[Work instructions]
Report each line below that carries the word "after".

[Information shown]
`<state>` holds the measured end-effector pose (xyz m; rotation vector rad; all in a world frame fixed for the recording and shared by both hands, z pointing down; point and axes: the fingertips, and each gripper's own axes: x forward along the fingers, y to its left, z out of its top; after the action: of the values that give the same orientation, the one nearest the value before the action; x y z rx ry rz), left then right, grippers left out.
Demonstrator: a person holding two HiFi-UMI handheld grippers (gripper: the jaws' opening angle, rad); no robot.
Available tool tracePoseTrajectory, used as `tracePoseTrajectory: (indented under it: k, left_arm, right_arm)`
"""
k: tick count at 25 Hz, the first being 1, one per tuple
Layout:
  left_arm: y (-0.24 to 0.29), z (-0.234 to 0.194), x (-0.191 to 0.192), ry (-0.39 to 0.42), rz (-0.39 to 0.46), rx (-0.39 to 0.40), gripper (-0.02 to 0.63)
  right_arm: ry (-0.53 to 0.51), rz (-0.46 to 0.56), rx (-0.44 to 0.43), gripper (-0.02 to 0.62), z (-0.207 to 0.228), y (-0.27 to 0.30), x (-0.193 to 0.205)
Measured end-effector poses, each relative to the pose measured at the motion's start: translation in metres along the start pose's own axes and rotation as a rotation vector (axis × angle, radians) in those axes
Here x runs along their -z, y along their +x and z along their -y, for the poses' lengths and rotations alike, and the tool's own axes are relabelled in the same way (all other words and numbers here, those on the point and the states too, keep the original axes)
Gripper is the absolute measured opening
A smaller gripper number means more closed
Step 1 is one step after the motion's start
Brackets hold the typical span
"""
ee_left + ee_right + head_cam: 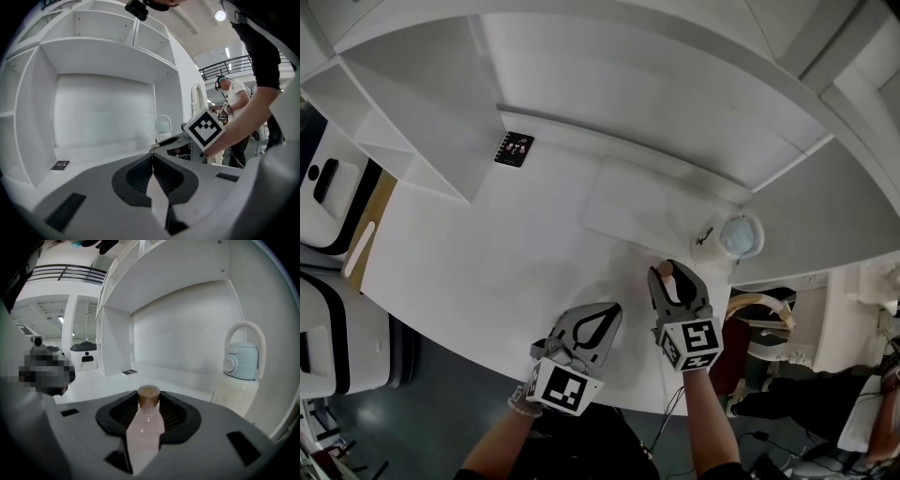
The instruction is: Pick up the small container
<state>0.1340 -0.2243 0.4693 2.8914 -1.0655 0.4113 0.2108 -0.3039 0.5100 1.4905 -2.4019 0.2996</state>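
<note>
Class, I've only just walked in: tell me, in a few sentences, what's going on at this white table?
A person stands at the white table with a gripper in each hand. The right gripper is shut on the small container, a pale pink bottle with a brown cap. Whether it is clear of the table cannot be told. The left gripper is shut and empty beside it. A black card lies farther back.

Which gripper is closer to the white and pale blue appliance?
Right. The right gripper, holding the small container, is near the appliance; the left gripper is farther, beyond the right one.
</note>
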Motion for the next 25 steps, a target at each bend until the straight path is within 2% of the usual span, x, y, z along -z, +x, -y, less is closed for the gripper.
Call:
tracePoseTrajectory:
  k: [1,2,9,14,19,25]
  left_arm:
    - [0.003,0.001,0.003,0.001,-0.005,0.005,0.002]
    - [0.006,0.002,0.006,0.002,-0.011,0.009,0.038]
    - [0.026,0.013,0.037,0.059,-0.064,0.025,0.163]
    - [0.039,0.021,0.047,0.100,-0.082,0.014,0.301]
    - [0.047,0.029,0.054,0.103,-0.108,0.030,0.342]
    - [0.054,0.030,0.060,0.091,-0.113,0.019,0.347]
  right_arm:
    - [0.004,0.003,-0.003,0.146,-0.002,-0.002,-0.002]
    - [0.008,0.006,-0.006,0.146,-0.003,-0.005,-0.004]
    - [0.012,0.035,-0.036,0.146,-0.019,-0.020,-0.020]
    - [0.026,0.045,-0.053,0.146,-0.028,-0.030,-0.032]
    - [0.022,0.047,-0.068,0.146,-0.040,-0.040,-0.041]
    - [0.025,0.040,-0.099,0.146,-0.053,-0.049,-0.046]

[Answer box]
`<state>` holds the measured end-effector pose (xyz m; rotation vector rad; all in a world frame fixed for the recording and shared by both hands, z pointing down; point and axes: the fingertips, and each gripper's own axes: x forward along the fingers, y to its left, z out of its top; after the action: of the values that give the same orientation, the one nearest the value before the action; x y z rx ry rz), left then right, grippers left out.
Step 1 is one step after the motion's start

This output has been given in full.